Третий лангуст упал и за ним четвертый.
— Когда-то я здорово зарабатывал в этих краях сбором ласточкиных гнезд, — сказал Абдуллах, подтянувшись рывком на палубу. Широкая грудь вздымалась, поднимая плечи. Он тряс головой, выгоняя воду из ушей, отплевывался и сморкался. — Мы лазали по кручам, собирая гнезда ласточек, которые питаются ветром. Мой хозяин и друг Цзо тогда занимался производством снадобья из смеси консервированных ласточкиных гнезд и женьшеня. Оно, как говорили врачи, помогало в девяти из каждых десяти болезней. Даже знаменитая «тигровка» потеснилась в аптеках. Жаль было расставаться с этой работой. Мой хозяин и друг Цзо тогда оставил тот бизнес...
— Ни с того, ни с сего, а? — спросил Нюан.
— Он получил отступного. И «тигровка» опять стала единственной... Мой хозяин и друг сказал тогда: Абдуллах, ты был хорошим управляющим шайки сборщиков ласточкиных гнезд. Теперь освой новое дело. И я пришел к тебе, хозяин Нюан... Лучше тебе ладить с господином Цзо. У господина хозяина и моего друга Цзо есть еще более могущественный хозяин и друг. Он, я думаю, верит, что господин Цзо возьмет под опеку ваши дикие сампаны, варварские лодки мокенов и даже твое предприятие, Красный.
— Мое предприятие? — сказал Палавек. Он смотрел, как лангусты шевелят усами-антеннами и хилыми ножками, корчатся и, переползая друг через друга, тычутся в края таза.
— Ну да... Твои и остальные морские удальцы будут собраны. В эскадру, как на настоящем флоте. Добытое — в общий банк. Господин Цзо говорит, что тогда прекратятся дикость и варварство на море, он говорит, что тогда твои средневековые... вот именно так... он говорит... средневековые люди, Красный, будут умиротворены и прекратятся безобразия с раздачей добычи мокенам и рвани... Мой хозяин и друг вместе с его хозяином и другом легко скрутят всякого!

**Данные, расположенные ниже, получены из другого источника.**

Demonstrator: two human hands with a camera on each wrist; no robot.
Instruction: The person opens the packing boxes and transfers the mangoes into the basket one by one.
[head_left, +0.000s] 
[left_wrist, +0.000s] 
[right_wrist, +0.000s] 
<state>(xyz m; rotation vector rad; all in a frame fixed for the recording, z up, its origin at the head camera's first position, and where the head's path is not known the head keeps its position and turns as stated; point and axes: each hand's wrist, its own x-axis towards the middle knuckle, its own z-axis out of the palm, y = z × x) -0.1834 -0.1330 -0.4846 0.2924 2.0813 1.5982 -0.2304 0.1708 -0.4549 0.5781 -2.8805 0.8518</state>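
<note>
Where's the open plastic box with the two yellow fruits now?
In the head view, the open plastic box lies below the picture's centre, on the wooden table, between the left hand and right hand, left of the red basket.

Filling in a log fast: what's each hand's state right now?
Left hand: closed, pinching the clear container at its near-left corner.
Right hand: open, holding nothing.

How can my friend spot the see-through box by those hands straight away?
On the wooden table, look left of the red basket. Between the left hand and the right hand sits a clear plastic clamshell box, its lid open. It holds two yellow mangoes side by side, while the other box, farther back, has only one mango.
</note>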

Ныряние на глубину и марихуана, подумал Палавек. Они опьянили и вызвали болтливость. Он взглянул на Нюана, посылавшего малайца за лангустами. Лицо вьетнамца, как обычно, оставалось равнодушным. Такое выражение его земляки называют, кажется, союзом элемента «огонь» с элементом «вода», что символизирует высшее проявление гармонии и уравновешенности в характере.
— Придется сдаваться Майклу Цзо, хо-хо-хо-хо! Такова, видно, воля неба... Что ж, тем легче станет жизнь!
Нюан еще с минуту похохатывал.
— Вот именно, сдаваться, — сказал малаец. Его пошатывало, он не попадал ногой в штанину. — Как Красному, который уже сдался...
Вот именно, сдался, подумал Палавек. Лучше не скажешь.
... Малаец все-таки не высадился на берег. В плоскодонке, на которой полчаса выгребали, преодолевая кромку прибоя, серебрившегося в предутренних, тронутых на горизонте полоской желтизны сумерках, не сказали ни слова. Палавек спрыгнул в воду, едва различил низкоствольные деревья с жирными ветвями, поднимавшиеся из ила, в котором увяз до колен. Брел, выдирая ступни, высматривал среди мясистых листьев какой пошире. Подтянул его ко рту и выпил скопившуюся в нем дождевую влагу. Ломиться через заросли, которые, вероятно, тянулись по мелководью два, а то и три километра, не стоило: вымотаешься задолго до суши. А прогалина где-нибудь да должна была найтись.